When the light side gets boring.


Are your pants?

If you mean trousers, I'm wearing them.

Is your last will and testament?

It's in some cabinet downstairs.

Is your junk food stash?

I keep it scattered about in a few local take aways.

Is Carmen Sandiego?

In the world.


Was the Lone Ranger alone?

He wasn't. He had Tonto, and Silver. You can't always trust names - Dr. Seuss probably wasn't a real doctor.

Was The Scarlet Letter scarlet?

Was it blushing because of what it said?

Are musicians sexy and plumbers not?

Because musicians know how to make sweet music, while plumbers are just messing with their tools.

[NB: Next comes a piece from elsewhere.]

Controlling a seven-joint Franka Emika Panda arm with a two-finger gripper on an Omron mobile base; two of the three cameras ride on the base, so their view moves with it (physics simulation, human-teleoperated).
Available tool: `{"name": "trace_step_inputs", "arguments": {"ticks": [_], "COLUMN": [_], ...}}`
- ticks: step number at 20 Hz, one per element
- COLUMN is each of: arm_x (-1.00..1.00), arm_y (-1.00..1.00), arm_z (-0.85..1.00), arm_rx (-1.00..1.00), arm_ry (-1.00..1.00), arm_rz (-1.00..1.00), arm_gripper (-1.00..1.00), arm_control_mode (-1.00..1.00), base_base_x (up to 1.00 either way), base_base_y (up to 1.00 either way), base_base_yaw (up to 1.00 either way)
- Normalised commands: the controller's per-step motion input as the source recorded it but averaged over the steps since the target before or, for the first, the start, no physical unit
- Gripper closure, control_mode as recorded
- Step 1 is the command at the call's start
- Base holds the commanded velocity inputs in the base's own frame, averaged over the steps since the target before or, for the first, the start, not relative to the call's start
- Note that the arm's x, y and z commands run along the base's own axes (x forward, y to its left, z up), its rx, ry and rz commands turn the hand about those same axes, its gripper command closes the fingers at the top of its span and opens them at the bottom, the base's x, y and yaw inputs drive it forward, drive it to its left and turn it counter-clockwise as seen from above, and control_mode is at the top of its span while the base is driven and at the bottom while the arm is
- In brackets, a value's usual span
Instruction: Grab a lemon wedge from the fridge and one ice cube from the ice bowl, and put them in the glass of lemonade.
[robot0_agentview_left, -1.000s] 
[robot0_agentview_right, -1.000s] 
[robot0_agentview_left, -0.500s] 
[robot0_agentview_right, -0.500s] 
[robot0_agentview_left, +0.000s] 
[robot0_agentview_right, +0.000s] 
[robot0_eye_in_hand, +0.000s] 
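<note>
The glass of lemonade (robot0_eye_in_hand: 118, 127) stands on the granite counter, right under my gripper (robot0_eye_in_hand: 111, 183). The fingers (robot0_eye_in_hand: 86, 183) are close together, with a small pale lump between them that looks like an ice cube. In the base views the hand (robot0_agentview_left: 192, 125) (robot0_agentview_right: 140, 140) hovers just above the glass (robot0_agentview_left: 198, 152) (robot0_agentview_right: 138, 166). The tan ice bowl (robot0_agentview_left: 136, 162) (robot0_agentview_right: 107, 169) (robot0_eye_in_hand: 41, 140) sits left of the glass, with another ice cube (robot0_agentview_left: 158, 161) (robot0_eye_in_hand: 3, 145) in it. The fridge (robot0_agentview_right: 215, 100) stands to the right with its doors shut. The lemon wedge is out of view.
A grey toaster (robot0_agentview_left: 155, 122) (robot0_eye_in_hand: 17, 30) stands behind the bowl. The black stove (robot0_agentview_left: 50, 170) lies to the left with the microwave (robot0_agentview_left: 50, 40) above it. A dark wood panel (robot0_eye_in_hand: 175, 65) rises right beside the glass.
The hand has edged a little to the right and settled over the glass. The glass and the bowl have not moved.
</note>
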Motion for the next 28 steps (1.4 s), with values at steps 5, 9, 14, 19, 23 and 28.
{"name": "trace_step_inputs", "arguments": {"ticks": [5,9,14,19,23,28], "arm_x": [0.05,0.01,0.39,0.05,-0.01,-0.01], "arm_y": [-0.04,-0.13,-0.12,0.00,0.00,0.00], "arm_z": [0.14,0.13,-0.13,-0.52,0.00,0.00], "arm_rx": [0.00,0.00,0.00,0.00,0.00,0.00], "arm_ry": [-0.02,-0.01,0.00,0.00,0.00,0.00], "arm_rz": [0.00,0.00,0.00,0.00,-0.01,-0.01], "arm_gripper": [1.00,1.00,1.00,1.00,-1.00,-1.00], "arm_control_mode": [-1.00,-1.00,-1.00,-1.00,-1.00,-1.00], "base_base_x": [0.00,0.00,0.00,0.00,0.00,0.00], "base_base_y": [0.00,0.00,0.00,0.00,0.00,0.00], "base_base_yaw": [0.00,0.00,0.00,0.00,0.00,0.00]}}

Are there no seat belts on school buses?

Because children heal faster than adults and also sue less.

Would you...

Swim the English Channel for a doughnut and coffee? If not that, what?

No, I really don't want to swim it; there are quicker ways across it. Well, maybe for five doughnuts, but they'd have to be really good ones.

Forgive someone who deliberately hurt you?

I could, though it would depend on the circumstances.

Rather believe a lie if it hurt you less than the truth?

It depends on the lie.

You still be alive if you were sucked out of an airplane window?

Yes, but I'm not sure how long for.


Anonymous said...

LOL...I love your answer for Satan's last name. Very clever. Great answers my friend. Have a great Sunday :)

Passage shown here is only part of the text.